**What to do:**
Could you please return each line of the data that has the word "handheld"?

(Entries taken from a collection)
-*-

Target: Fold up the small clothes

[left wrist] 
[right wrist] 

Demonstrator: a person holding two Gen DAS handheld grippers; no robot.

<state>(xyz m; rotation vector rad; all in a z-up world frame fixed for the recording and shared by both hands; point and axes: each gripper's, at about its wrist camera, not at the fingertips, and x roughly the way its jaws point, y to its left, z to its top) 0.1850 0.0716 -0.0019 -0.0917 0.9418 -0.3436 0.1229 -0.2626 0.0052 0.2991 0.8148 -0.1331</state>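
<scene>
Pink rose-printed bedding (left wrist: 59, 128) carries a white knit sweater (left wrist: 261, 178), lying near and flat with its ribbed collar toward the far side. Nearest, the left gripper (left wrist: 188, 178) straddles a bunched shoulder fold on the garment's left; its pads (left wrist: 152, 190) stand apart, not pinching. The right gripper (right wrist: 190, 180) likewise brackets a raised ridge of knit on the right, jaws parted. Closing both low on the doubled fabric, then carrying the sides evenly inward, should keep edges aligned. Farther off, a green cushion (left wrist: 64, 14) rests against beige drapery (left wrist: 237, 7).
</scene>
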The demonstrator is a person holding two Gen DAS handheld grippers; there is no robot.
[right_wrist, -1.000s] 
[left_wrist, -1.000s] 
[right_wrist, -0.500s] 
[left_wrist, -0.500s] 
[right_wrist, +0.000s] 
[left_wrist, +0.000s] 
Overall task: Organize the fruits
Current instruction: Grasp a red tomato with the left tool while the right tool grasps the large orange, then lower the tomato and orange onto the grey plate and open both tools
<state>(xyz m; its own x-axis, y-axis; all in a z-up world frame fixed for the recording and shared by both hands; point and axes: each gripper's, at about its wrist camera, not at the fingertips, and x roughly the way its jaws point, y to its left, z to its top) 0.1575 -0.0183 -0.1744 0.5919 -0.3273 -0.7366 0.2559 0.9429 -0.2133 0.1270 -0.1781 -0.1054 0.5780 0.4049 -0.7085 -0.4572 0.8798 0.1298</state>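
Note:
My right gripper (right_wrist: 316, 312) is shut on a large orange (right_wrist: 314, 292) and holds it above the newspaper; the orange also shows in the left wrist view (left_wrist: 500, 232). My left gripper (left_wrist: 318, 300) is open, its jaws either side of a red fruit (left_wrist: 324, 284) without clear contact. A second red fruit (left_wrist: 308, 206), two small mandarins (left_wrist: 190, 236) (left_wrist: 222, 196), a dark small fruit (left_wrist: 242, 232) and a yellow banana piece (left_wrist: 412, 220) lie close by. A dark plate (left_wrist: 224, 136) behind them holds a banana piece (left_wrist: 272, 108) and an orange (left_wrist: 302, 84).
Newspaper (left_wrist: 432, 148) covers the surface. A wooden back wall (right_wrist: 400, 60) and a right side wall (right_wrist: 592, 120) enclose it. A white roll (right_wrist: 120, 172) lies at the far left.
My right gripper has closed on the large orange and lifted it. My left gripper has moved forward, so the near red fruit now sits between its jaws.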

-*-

**The completed task:**
Demonstrator: a person holding two Gen DAS handheld grippers; no robot.
The demonstrator is a person holding two Gen DAS handheld grippers; there is no robot.

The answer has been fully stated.